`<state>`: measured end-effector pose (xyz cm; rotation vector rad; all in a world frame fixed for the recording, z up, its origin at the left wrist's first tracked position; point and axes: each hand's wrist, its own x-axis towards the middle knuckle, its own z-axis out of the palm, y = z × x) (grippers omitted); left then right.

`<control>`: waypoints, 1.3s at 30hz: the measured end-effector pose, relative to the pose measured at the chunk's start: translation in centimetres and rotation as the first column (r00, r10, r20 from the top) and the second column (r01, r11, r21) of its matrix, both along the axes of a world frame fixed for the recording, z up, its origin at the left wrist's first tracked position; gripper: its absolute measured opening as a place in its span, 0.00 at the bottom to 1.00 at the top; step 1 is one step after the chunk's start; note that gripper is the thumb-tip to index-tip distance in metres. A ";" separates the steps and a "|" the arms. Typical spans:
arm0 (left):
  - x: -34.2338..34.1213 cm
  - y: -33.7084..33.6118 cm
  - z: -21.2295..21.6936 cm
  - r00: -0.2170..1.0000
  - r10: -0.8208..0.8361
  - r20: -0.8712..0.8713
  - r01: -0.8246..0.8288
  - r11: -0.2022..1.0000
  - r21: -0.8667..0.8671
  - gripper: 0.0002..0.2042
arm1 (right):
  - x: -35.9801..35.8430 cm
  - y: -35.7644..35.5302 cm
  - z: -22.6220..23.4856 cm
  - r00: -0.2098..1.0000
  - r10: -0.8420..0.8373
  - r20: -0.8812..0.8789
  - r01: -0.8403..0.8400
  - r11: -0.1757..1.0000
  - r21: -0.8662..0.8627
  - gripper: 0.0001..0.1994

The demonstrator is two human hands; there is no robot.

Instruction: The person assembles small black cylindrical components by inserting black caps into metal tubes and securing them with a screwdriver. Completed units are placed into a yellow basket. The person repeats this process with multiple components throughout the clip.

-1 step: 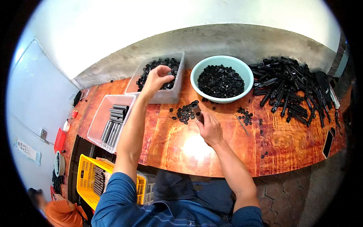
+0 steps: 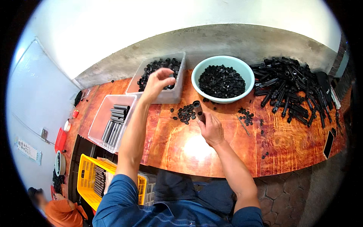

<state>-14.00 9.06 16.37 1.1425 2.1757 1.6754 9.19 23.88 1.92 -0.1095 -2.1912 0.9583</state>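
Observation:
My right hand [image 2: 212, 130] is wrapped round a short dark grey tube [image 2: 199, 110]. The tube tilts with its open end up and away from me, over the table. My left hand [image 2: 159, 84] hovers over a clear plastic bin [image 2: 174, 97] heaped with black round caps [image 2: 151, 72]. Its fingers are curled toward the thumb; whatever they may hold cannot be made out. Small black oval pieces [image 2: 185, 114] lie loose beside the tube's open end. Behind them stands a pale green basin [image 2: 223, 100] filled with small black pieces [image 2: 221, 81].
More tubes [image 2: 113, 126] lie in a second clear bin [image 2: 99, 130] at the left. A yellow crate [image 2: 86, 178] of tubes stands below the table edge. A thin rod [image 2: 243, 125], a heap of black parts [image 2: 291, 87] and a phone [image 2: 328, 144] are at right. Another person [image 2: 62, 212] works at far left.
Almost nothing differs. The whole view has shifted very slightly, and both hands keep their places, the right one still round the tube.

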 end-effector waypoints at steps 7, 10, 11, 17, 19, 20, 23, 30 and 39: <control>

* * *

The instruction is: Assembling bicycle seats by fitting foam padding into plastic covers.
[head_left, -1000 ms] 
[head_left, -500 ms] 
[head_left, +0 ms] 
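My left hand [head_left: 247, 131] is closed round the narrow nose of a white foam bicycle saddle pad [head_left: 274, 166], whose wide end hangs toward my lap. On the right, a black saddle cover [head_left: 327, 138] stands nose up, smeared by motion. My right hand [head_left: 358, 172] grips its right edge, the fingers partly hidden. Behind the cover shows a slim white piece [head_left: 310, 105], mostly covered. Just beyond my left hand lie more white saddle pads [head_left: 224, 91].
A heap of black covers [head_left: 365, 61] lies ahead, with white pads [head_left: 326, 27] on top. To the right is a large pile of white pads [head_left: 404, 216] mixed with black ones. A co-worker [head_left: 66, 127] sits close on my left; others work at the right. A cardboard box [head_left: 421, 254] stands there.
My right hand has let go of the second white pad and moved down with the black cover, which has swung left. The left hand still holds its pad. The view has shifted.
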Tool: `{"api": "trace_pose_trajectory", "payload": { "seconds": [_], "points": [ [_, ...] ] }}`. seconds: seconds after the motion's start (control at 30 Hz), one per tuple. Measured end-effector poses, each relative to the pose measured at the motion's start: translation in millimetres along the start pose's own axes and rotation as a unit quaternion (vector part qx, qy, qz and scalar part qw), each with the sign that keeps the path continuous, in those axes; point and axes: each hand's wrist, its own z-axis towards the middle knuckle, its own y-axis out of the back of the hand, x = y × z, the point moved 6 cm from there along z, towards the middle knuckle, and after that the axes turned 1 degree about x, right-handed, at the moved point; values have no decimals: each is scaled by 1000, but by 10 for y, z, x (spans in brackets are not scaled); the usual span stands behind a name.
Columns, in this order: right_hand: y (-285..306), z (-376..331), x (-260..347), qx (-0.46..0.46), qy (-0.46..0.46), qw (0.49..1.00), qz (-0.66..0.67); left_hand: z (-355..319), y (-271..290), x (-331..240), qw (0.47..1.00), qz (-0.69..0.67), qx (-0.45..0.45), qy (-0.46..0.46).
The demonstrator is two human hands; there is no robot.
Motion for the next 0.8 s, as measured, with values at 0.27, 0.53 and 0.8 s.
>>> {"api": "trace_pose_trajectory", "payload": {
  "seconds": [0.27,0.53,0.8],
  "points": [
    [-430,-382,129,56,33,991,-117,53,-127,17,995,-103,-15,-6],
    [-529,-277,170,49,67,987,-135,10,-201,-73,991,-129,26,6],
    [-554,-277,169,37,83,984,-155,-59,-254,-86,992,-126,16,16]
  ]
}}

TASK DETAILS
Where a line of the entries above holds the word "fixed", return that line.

FINISHED TASK
`<state>`: measured end-effector pose (xyz cm; rotation vector rad; all in a world frame fixed for the recording, z up, its origin at the left wrist's first tracked position; point and axes: each hand's wrist, its own x-axis towards the middle knuckle, its own z-axis out of the palm, y = z × x) (grippers omitted); left then right.
`<control>`: waypoints, 1.3s at 30hz: the measured end-effector pose, relative to the pose measured at the chunk's start: translation in centimetres and rotation as the first column (r00, r10, r20 from the top) and the second column (r01, r11, r21) of its matrix, both along the axes of a world frame fixed for the recording, z up, its origin at the left wrist's first tracked position; gripper: its absolute measured opening as a place in its span, 0.00 at the bottom to 1.00 at the top; step 1 is one step after the chunk's start; note that gripper is the thumb-tip to index-tip distance in metres. A ";" separates the steps and a "|" the arms. Typical spans:

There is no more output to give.